Rodrigo Blanco Calderón fait partie des quelque 8 millions de Vénézuéliens qui ont quitté leur pays en raison de l’impéritie du gouvernement chaviste de Nicolás Maduro, arrivé au pouvoir en 2013, enlevé et séquestré le 3 janvier dernier par l’armée nord-américaine. Après avoir émigré en 2015, il vit depuis sept ans à Málaga, en Espagne, où ses livres sont publiés. Né en 1981, il a fait un doctorat de littérature et linguistique à Paris et deux de ses romans sont traduits en français : The Night et De l’amour des chiens.
Venecos est un recueil de treize nouvelles, autant de récits de la diaspora vénézuélienne, fondées sur des histoires qu’il dit avoir surtout recueillies auprès de femmes. « Le chavisme est une punition que nous nous sommes infligée », confie-t-il au quotidien El País. La plupart des exilés vivent leur situation comme une « amputation ». Pour autant, il se défend de tomber dans la nostalgie, « un poison qui fausse l’expérience », affirme-t-il. Il s’agit moins ici de politique que de littérature. Les divers récits qu’il a assemblés partent de « situations, personnages et anecdotes très concrets », dit-il.
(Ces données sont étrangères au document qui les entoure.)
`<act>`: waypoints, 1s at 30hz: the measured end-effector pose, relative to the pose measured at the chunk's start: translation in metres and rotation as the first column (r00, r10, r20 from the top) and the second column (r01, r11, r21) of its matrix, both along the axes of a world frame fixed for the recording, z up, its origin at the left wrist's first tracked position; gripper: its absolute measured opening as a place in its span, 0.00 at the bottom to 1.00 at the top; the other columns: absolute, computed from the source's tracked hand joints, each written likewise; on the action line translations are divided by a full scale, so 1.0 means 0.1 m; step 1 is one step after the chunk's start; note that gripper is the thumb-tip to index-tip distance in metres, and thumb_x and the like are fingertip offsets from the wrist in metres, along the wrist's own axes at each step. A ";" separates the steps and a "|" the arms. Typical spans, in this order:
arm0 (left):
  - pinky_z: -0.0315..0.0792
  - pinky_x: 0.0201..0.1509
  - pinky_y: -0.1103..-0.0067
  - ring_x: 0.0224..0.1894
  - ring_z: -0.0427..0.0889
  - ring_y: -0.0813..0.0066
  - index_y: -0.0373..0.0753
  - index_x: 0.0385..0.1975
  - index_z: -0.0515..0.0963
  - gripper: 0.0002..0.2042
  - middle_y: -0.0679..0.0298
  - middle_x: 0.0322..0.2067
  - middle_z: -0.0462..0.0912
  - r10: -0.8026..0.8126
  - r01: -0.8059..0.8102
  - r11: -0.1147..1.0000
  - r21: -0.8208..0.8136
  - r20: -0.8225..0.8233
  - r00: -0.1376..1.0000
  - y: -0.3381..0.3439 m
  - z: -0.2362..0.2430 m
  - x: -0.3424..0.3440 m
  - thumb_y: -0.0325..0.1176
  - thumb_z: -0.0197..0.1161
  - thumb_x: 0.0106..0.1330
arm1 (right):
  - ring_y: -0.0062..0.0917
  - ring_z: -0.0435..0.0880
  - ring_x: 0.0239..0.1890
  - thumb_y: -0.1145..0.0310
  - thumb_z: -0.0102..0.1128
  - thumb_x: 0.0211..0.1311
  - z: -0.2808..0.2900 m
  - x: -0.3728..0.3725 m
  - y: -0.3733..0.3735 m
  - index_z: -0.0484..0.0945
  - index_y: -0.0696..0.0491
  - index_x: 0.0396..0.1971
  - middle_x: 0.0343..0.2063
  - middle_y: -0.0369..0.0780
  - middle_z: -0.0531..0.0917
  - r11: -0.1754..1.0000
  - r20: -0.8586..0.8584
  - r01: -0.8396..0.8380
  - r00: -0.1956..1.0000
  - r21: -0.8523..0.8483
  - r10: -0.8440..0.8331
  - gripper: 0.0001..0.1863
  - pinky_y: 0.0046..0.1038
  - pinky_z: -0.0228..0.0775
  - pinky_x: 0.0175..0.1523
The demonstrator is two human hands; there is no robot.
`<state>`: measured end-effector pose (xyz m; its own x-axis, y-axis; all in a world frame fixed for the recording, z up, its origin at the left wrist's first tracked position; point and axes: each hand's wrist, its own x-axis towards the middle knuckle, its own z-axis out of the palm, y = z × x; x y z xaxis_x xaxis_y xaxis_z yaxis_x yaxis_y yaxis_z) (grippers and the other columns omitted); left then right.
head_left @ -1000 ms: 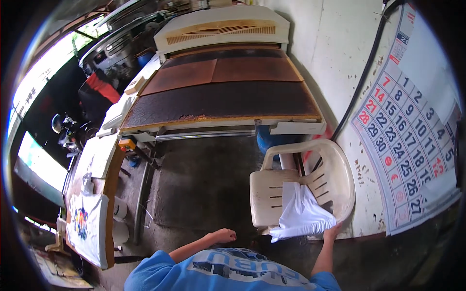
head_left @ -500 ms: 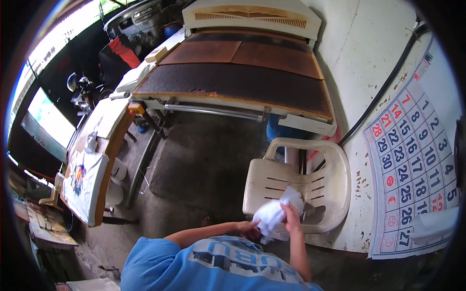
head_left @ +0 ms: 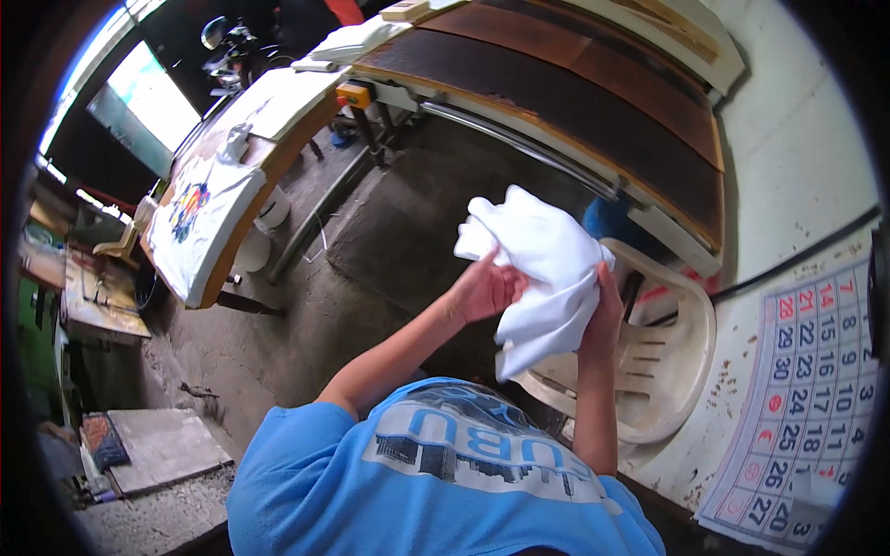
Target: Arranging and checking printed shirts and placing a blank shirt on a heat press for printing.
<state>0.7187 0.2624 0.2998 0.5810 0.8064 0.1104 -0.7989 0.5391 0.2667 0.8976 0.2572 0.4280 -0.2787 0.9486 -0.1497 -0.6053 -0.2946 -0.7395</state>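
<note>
A bunched white cloth [head_left: 547,246] is held up in front of me, its folds hanging loosely between my two hands. My right hand [head_left: 604,310] grips its right side, with the fingers partly hidden behind the fabric. At the lower left edge of the cloth is my left hand [head_left: 491,289], fingers curled and thumb against the fabric. Below and behind the cloth stands a cream plastic chair [head_left: 681,347], partly covered by it and by my right forearm.
A large flat machine bed with dark brown panels [head_left: 538,102] extends across the back right. To the left, a table [head_left: 311,120] carries a white shirt with a colourful print [head_left: 199,218]. A wall calendar [head_left: 797,408] hangs at right. White buckets [head_left: 255,250] stand under the table.
The white cloth has been lifted off the chair area, up and away from me, and spread wider. Both hands rose with it. My view has turned left.
</note>
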 end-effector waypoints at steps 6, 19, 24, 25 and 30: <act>0.67 0.47 0.71 0.40 0.74 0.70 0.41 0.43 0.70 0.18 0.62 0.37 0.75 0.073 -0.075 0.997 -0.003 -0.209 0.975 -0.53 0.07 0.06 0.47 0.45 0.62 | 0.22 0.76 0.34 0.57 0.46 0.58 -0.13 -0.80 0.05 0.66 0.54 0.45 0.34 0.36 0.75 0.975 -0.074 -0.222 0.972 0.032 0.224 0.19 0.25 0.68 0.40; 0.69 0.48 0.75 0.40 0.75 0.72 0.31 0.42 0.69 0.14 0.60 0.37 0.74 0.650 -0.683 0.731 0.023 -0.328 0.685 -0.87 0.08 -2.39 0.31 0.54 0.59 | 0.28 0.66 0.52 0.59 0.43 0.60 -0.56 -1.75 0.09 0.65 0.50 0.49 0.49 0.39 0.68 0.967 0.052 -0.217 0.976 0.133 0.212 0.19 0.34 0.58 0.55; 0.68 0.44 0.78 0.39 0.74 0.76 0.32 0.36 0.73 0.14 0.63 0.36 0.75 0.706 -0.767 0.612 0.194 -0.571 0.419 -1.30 0.54 -2.81 0.32 0.62 0.53 | 0.31 0.71 0.46 0.57 0.43 0.60 -0.73 -2.18 -0.05 0.65 0.58 0.47 0.45 0.42 0.71 0.912 0.120 -0.404 0.911 0.074 0.394 0.22 0.34 0.63 0.50; 0.68 0.42 0.79 0.38 0.74 0.78 0.33 0.35 0.74 0.13 0.65 0.34 0.76 0.702 -0.768 0.599 0.226 -0.610 0.368 -1.38 0.62 -2.84 0.33 0.64 0.52 | 0.31 0.72 0.44 0.57 0.44 0.60 -0.84 -2.22 -0.01 0.66 0.60 0.46 0.43 0.43 0.72 0.885 0.182 -0.455 0.882 0.098 0.434 0.22 0.34 0.65 0.48; 0.65 0.25 0.85 0.23 0.72 0.84 0.33 0.23 0.77 0.11 0.68 0.21 0.76 0.687 -0.791 0.551 0.264 -0.682 0.251 -1.40 0.55 -2.94 0.35 0.66 0.49 | 0.20 0.75 0.25 0.59 0.47 0.60 -0.76 -2.54 0.04 0.73 0.58 0.33 0.29 0.39 0.76 0.653 0.829 -0.757 0.350 -0.024 0.437 0.16 0.21 0.69 0.23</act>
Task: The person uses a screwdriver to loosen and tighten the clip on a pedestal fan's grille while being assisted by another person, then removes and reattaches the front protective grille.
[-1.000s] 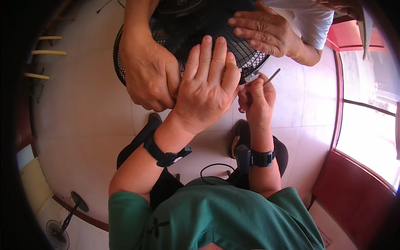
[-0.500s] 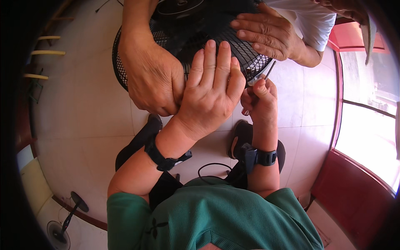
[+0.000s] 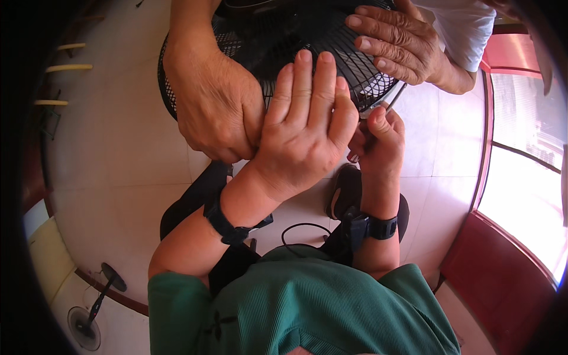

Dans l’une des nouvelles, intitulée « La vieillesse », il se moque gentiment d’un ancien guérillero qui a fait de la prison sous le dictateur Jiménez, dans les années 1950. Il lui rend visite. Que sont devenus les idéaux révolutionnaires ? De nos jours, écrit-il en désignant le sac que porte son interlocuteur, « la subversion consiste à porter une certaine marque de chaussures, de sacs ou de téléphones portables et à tenter sa chance ».
Le mot « Venecos » a longtemps été employé par les voisins des Vénézuéliens pour les désigner, avec une nuance péjorative.